EXERCISE OBJECTIVE: All entries that follow are to be written out verbatim.

RECORD SET:
= = =

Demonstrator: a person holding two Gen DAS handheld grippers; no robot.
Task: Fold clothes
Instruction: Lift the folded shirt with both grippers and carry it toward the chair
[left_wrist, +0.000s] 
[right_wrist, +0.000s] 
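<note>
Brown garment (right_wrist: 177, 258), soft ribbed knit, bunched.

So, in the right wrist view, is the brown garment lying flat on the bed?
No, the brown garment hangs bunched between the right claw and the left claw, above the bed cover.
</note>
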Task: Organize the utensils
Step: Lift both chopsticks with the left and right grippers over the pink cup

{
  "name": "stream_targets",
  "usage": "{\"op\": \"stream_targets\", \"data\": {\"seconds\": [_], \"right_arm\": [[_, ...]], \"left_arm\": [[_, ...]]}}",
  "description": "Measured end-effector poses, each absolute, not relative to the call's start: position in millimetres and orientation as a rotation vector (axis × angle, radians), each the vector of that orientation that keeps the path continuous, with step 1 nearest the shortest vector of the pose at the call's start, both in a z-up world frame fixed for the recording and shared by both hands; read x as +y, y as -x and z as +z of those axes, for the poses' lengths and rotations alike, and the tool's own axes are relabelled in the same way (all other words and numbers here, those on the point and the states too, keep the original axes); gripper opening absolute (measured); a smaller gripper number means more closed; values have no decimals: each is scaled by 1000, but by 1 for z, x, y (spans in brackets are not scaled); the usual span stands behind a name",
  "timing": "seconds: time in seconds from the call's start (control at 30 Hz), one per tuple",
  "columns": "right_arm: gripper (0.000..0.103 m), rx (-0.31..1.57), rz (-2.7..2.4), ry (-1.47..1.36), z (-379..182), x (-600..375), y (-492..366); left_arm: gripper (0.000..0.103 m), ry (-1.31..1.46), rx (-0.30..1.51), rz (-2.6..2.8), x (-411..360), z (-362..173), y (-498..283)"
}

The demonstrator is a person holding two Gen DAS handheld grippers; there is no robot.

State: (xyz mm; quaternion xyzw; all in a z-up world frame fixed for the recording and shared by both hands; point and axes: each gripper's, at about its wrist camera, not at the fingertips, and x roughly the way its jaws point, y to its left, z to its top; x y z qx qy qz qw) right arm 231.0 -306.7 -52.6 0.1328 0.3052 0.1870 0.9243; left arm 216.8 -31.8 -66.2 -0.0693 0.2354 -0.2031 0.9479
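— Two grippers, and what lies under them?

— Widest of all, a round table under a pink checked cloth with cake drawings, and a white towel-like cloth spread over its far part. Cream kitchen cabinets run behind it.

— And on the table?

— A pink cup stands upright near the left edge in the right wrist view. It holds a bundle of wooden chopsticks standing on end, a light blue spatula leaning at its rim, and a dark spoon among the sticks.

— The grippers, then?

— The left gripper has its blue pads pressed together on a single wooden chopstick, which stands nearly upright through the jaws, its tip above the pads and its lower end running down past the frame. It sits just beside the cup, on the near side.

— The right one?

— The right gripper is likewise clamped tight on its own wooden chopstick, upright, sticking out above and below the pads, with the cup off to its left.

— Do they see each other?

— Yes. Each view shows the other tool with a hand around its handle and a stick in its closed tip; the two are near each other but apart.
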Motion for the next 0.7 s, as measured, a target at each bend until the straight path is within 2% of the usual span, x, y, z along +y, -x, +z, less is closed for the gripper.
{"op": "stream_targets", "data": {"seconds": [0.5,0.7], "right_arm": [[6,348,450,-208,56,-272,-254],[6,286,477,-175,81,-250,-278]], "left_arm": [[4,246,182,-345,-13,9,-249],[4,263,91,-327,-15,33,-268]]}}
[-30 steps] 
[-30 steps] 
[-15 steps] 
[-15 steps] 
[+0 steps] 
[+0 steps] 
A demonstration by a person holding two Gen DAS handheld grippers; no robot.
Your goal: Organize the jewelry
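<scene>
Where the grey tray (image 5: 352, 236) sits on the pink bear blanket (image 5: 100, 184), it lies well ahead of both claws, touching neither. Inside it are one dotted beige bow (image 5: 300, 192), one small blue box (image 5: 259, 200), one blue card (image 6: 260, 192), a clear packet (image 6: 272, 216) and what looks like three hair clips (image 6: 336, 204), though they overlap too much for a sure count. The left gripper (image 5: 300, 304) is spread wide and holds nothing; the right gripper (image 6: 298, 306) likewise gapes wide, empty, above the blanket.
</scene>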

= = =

RESPONSE TO THIS TASK:
Demonstrator: a person holding two Gen DAS handheld grippers; no robot.
Task: Fold clothes
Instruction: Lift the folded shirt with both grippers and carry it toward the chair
[left_wrist, +0.000s] 
[right_wrist, +0.000s] 
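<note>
Brown garment (right_wrist: 177, 258), soft ribbed knit, bunched.

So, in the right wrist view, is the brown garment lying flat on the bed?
No, the brown garment hangs bunched between the right claw and the left claw, above the bed cover.
</note>
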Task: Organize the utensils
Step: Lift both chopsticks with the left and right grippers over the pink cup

{
  "name": "stream_targets",
  "usage": "{\"op\": \"stream_targets\", \"data\": {\"seconds\": [_], \"right_arm\": [[_, ...]], \"left_arm\": [[_, ...]]}}",
  "description": "Measured end-effector poses, each absolute, not relative to the call's start: position in millimetres and orientation as a rotation vector (axis × angle, radians), each the vector of that orientation that keeps the path continuous, with step 1 nearest the shortest vector of the pose at the call's start, both in a z-up world frame fixed for the recording and shared by both hands; read x as +y, y as -x and z as +z of those axes, for the poses' lengths and rotations alike, and the tool's own axes are relabelled in the same way (all other words and numbers here, those on the point and the states too, keep the original axes); gripper opening absolute (measured); a smaller gripper number means more closed; values have no decimals: each is scaled by 1000, but by 1 for z, x, y (spans in brackets are not scaled); the usual span stands behind a name",
  "timing": "seconds: time in seconds from the call's start (control at 30 Hz), one per tuple",
  "columns": "right_arm: gripper (0.000..0.103 m), rx (-0.31..1.57), rz (-2.7..2.4), ry (-1.47..1.36), z (-379..182), x (-600..375), y (-492..366); left_arm: gripper (0.000..0.103 m), ry (-1.31..1.46), rx (-0.30..1.51), rz (-2.6..2.8), x (-411..360), z (-362..173), y (-498..283)"
}

The demonstrator is a person holding two Gen DAS handheld grippers; there is no robot.

State: (xyz mm; quaternion xyzw; all in a z-up world frame fixed for the recording and shared by both hands; point and axes: each gripper's, at about its wrist camera, not at the fingertips, and x roughly the way its jaws point, y to its left, z to its top; x y z qx qy qz qw) right arm 231.0 -306.7 -52.6 0.1328 0.3052 0.1870 0.9243; left arm 216.8 -31.8 -66.2 -0.0693 0.2354 -0.2031 0.9479
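— Two grippers, and what lies under them?

— Widest of all, a round table under a pink checked cloth with cake drawings, and a white towel-like cloth spread over its far part. Cream kitchen cabinets run behind it.

— And on the table?

— A pink cup stands upright near the left edge in the right wrist view. It holds a bundle of wooden chopsticks standing on end, a light blue spatula leaning at its rim, and a dark spoon among the sticks.

— The grippers, then?

— The left gripper has its blue pads pressed together on a single wooden chopstick, which stands nearly upright through the jaws, its tip above the pads and its lower end running down past the frame. It sits just beside the cup, on the near side.

— The right one?

— The right gripper is likewise clamped tight on its own wooden chopstick, upright, sticking out above and below the pads, with the cup off to its left.

— Do they see each other?

— Yes. Each view shows the other tool with a hand around its handle and a stick in its closed tip; the two are near each other but apart.
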Motion for the next 0.7 s, as measured, a target at each bend until the straight path is within 2% of the usual span, x, y, z along +y, -x, +z, less is closed for the gripper.
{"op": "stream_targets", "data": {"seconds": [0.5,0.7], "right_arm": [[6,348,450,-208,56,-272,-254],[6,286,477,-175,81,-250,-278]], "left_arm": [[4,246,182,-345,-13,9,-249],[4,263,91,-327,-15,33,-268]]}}
[-30 steps] 
[-30 steps] 
[-15 steps] 
[-15 steps] 
[+0 steps] 
[+0 steps] 
A demonstration by a person holding two Gen DAS handheld grippers; no robot.
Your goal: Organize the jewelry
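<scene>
Where the grey tray (image 5: 352, 236) sits on the pink bear blanket (image 5: 100, 184), it lies well ahead of both claws, touching neither. Inside it are one dotted beige bow (image 5: 300, 192), one small blue box (image 5: 259, 200), one blue card (image 6: 260, 192), a clear packet (image 6: 272, 216) and what looks like three hair clips (image 6: 336, 204), though they overlap too much for a sure count. The left gripper (image 5: 300, 304) is spread wide and holds nothing; the right gripper (image 6: 298, 306) likewise gapes wide, empty, above the blanket.
</scene>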

The exercise has now been completed.